03Sep9:53 amEST
Warning: Bond Market Vigilantes Are Coming to Collect
After spending the spring and summer lulling just about everyone back to sleep, no one could be faulted for forgetting about the spike in rates last winter which coincided with a sharp correction in growth stocks as high multiple names finally faced some type of scrutiny form the marketplace.
However, when we gauge the TLT weekly chart (below), ETF for Treasury prices (meaning inverse to rates, so as this chart goes down, rates go up, and vice versa), a colorable argument can be made that the bounce since the spring was nothing more than a new bear market rally, ripe to roll back over into autumn. Note, for instance, how TLT failed to renature some of the broken support price levels from 2020's slide. This type of all-sizzle-no-steak (meaning the rally did not accomplish much technically) grinding, rolling, strung-out rally is often the hallmark of a bear market bounce destined to fail miserably. I am now betting as such, taking a TLT bearish bet earlier this morning with Members.
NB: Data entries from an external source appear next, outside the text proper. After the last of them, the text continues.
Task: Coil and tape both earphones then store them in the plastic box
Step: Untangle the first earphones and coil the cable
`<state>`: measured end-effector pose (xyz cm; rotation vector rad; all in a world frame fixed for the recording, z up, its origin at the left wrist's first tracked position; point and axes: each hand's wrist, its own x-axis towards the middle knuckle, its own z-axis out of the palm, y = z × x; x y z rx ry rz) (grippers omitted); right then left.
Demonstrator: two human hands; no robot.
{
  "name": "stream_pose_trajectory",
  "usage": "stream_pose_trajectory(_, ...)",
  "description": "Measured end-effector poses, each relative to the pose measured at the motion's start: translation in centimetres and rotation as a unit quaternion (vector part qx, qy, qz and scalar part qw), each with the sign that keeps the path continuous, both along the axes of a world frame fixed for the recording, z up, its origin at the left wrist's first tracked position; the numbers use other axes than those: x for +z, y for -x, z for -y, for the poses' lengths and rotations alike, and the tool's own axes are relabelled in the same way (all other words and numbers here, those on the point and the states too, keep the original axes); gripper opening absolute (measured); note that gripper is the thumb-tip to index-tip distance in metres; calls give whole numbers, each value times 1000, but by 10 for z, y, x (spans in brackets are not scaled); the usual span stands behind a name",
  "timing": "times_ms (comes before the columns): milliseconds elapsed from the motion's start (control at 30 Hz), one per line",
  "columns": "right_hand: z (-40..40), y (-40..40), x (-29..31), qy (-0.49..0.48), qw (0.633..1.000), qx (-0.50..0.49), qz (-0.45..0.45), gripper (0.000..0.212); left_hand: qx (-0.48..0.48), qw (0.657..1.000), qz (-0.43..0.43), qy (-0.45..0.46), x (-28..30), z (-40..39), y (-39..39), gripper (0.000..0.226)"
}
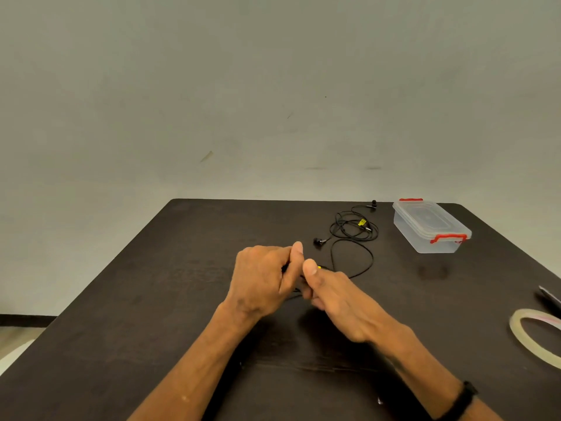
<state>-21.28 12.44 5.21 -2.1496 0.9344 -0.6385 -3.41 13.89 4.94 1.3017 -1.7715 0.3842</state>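
My left hand (pixel 263 279) and my right hand (pixel 337 294) meet over the middle of the dark table (pixel 151 299), both with fingers curled round a black earphone cable (pixel 359 253). Its free part loops out to the right of my hands, and a small yellow tag shows by my right thumb. A second black earphone (pixel 353 227) lies loosely tangled farther back, with a yellow tag on it. The clear plastic box (pixel 429 227) with red clips stands at the back right, its lid on.
A roll of clear tape (pixel 535 338) lies flat near the right edge. Just behind it a dark flat object (pixel 549 297) is cut off by the frame. A pale wall stands behind the table. A black band circles my right wrist.
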Motion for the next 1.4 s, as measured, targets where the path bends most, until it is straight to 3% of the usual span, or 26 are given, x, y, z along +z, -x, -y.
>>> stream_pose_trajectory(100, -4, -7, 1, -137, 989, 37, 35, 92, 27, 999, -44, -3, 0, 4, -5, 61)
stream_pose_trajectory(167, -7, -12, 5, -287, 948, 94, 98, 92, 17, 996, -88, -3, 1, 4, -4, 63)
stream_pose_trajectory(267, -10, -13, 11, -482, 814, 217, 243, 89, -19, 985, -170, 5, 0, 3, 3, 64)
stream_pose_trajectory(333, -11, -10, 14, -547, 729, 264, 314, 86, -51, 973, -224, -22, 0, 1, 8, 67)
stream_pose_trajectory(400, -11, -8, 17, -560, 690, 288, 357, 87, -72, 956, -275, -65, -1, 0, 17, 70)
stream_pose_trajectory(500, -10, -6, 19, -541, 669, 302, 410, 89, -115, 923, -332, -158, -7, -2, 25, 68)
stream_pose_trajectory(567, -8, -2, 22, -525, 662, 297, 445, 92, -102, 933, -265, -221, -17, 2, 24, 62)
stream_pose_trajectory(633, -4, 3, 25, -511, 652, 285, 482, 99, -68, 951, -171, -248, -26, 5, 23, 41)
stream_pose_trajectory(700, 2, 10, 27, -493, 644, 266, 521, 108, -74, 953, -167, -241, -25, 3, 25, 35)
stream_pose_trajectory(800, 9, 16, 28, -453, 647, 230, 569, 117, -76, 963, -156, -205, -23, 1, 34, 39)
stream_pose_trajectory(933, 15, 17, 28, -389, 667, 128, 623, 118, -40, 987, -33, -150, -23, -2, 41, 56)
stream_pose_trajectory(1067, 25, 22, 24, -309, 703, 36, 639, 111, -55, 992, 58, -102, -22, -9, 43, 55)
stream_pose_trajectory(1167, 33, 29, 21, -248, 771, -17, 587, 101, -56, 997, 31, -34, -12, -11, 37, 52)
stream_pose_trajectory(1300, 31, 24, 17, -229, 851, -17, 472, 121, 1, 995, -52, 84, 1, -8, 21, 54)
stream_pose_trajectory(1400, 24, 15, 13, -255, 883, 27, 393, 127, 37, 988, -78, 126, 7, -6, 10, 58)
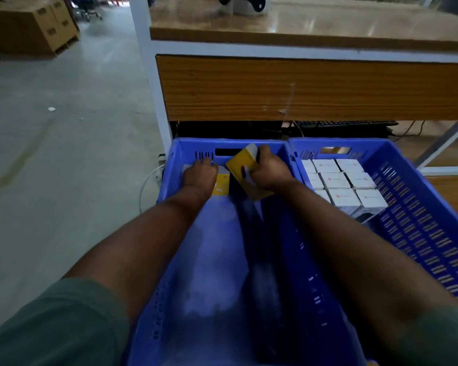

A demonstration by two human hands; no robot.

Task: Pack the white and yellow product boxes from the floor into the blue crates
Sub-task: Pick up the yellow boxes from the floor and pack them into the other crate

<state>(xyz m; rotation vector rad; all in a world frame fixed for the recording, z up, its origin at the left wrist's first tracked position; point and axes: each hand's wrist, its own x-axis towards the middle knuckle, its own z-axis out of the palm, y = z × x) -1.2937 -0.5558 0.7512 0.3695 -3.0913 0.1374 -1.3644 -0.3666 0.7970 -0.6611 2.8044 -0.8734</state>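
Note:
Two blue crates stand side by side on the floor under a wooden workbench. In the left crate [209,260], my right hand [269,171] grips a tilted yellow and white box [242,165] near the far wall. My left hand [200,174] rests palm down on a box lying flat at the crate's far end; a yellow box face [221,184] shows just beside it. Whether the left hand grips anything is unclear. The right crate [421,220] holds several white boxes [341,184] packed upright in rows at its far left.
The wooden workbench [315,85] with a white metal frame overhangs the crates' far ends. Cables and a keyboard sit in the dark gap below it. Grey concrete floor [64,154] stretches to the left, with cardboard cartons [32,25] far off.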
One of the more popular takes right now is that if economic growth slows back down, as is perhaps occurring now with the very weak jobs number this morning alongside some signs that leisure travel is slowing down, too, that rates necessarily must sink back down and TLT will rally.
I disagree with that viewpoint, as I think rates are in the unique spot of rising whether or not we see economic growth.
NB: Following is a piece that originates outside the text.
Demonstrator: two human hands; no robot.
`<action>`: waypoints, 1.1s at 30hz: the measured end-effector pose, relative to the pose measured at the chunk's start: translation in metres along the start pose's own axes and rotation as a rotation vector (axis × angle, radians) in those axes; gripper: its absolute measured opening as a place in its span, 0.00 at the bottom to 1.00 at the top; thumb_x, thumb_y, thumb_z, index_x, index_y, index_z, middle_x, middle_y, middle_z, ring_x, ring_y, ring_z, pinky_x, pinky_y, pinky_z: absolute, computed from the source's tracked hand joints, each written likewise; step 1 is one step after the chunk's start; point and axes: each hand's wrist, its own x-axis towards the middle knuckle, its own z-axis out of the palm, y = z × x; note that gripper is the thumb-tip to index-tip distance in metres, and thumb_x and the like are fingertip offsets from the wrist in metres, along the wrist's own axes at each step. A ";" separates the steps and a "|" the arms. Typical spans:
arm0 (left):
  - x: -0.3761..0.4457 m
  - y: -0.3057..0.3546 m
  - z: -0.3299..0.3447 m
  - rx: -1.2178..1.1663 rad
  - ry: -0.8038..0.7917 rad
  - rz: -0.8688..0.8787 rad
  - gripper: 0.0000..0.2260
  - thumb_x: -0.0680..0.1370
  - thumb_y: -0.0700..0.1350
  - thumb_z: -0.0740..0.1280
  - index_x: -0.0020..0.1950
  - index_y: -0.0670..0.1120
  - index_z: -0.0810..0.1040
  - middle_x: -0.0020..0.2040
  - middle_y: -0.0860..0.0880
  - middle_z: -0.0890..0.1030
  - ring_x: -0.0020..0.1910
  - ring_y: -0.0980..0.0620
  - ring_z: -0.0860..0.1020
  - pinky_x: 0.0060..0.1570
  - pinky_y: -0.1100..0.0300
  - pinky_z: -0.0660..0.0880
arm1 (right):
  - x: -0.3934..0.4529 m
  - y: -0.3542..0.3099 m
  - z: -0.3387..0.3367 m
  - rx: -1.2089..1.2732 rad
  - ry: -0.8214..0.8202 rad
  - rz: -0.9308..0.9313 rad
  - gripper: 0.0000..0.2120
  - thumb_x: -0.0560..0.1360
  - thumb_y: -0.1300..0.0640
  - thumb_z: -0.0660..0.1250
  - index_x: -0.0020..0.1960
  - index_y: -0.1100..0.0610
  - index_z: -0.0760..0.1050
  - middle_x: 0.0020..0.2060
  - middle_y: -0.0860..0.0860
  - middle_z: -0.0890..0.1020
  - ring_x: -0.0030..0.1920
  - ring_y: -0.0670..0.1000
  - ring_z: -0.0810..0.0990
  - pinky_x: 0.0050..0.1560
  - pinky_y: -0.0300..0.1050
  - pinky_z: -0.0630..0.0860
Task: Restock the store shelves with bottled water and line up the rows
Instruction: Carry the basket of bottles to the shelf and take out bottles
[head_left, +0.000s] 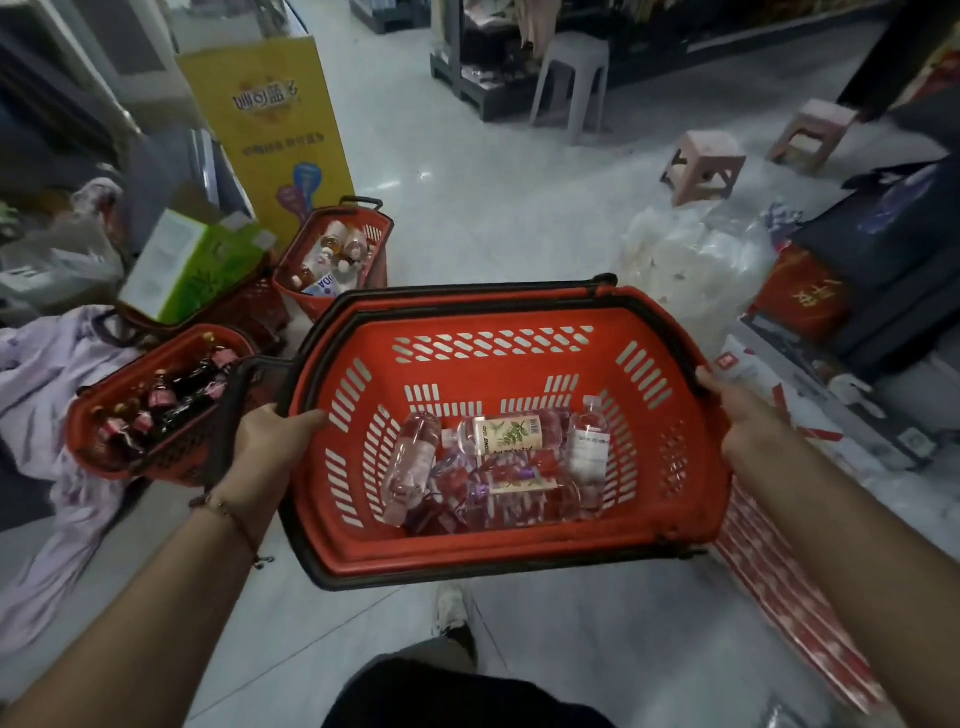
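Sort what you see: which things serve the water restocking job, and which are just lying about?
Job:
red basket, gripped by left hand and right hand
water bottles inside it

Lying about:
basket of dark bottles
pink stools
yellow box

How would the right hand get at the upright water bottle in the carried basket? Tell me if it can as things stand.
Probably not yet. The right hand grips the rim of the red basket, as the left hand does opposite. Nothing covers the upright bottle, so the way is free once the basket is set down or held one-handed.
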 end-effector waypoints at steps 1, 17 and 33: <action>0.018 0.014 0.005 0.009 -0.003 -0.007 0.19 0.77 0.41 0.73 0.65 0.36 0.78 0.52 0.42 0.81 0.40 0.47 0.77 0.47 0.55 0.73 | 0.012 -0.009 0.017 -0.001 0.004 0.019 0.10 0.80 0.51 0.67 0.58 0.56 0.78 0.27 0.53 0.84 0.23 0.52 0.82 0.20 0.45 0.78; 0.238 0.236 0.115 0.054 0.014 0.073 0.17 0.77 0.41 0.73 0.63 0.37 0.79 0.51 0.41 0.82 0.42 0.45 0.81 0.40 0.59 0.73 | 0.205 -0.209 0.176 0.045 -0.071 -0.008 0.12 0.81 0.51 0.63 0.47 0.59 0.78 0.28 0.56 0.84 0.25 0.54 0.83 0.21 0.48 0.78; 0.455 0.439 0.295 -0.034 0.044 0.048 0.07 0.75 0.40 0.74 0.51 0.43 0.80 0.39 0.44 0.80 0.33 0.49 0.78 0.39 0.58 0.75 | 0.421 -0.472 0.310 -0.046 -0.111 -0.028 0.15 0.78 0.47 0.68 0.55 0.60 0.81 0.37 0.60 0.86 0.41 0.60 0.85 0.47 0.57 0.82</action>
No, the issue with rates is much more about a long-term regime change underway, with the forty-year Reaganomics supply side cycle transitioning into a demand side extravaganza. In other words, I think we are in the infancy stage of a new inflationary regime, and whether we see slowdowns in growth or not, unfortunately, will not be as significant going forward as many would think.
And with that, the bond market vigilantes should reappear soon enough to check a free-spending Congress, a clueless, reckless, and arrogant Fed, and mostly to begin to price in the regime change from supply side to demand side.